Selon nos informations, le parquet d’Aix a ouvert une instruction visant un ancien disciple d’OKC, une communauté présente en Europe depuis les années 70, soupçonné de viols sur au moins huit fillettes. Les victimes veulent aussi traduire en justice le gourou, Robert Spatz, déjà condamné à du sursis en Belgique pour des agressions sexuelles.
Après la Belgique, l’affaire OKC pourrait bien faire des vagues en France. Une instruction judiciaire suit son cours à Aix-en-Provence, a confirmé le parquet à Marianne, après que huit plaintes ont été déposées contre un ancien « éducateur » de Château-de-Soleils.
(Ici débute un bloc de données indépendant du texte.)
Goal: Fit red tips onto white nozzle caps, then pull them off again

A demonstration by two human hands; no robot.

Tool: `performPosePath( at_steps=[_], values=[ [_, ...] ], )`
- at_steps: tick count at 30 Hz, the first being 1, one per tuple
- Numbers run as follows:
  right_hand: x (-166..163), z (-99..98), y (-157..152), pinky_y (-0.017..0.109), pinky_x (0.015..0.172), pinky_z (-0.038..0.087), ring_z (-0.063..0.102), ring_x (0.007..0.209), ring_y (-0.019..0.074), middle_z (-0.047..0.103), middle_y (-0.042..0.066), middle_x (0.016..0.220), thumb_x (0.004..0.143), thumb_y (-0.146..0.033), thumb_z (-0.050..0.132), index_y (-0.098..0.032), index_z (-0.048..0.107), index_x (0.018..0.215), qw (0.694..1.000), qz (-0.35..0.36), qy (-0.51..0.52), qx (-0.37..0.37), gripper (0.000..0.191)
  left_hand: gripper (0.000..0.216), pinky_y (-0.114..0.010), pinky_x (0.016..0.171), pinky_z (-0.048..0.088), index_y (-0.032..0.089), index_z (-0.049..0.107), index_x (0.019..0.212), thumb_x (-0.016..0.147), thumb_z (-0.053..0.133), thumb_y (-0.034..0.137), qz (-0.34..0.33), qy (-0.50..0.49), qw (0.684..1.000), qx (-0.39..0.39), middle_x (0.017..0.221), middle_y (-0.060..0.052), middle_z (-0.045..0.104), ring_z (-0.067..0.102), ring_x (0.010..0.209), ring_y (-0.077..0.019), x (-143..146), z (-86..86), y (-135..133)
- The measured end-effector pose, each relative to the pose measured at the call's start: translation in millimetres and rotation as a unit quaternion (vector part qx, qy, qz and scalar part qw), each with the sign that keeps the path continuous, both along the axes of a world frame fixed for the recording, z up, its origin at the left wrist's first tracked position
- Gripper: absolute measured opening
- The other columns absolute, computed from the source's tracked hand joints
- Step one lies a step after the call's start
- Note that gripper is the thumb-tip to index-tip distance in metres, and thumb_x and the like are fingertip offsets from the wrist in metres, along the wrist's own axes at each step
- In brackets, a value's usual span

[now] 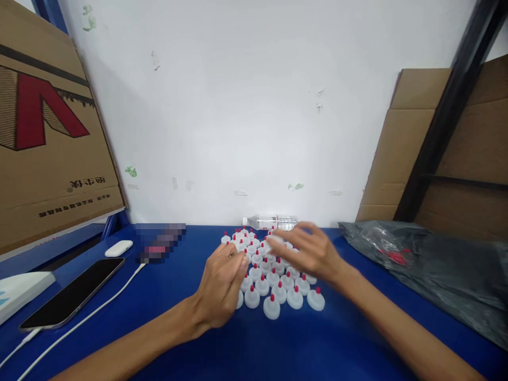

Cette immense propriété retirée près des gorges du Verdon, non loin de Castellane (Alpes-de-Haute-Provence), a été investie dans les années 80 par le groupe d’inspiration bouddhiste Ogyen Kunzang Chöling (OKC).
Un groupe déjà au coeur d’un procès retentissant en Belgique. Son leader, Robert Spatz, surnommé « lama Kunzang Dorje », avait alors été condamné à cinq ans de prison avec sursis pour des faits d’abus sexuels sur mineurs, prise d’otages, abus physiques sur des enfants mineurs, emprise et fraude financière.
Bouddhisme dévoyé
Ces plaintes plus récentes visent le même dossier. Elles ont été déposées en 2018 par huit femmes mineures à l’époque des faits. L’« éducateur » mis en examen est soupçonné d’attouchements et de viols qui auraient duré pendant des années. L’OKC avait été signalée dès 1997 par la Commission d’enquête sur les sectes menée à l’époque par l’Assemblée nationale.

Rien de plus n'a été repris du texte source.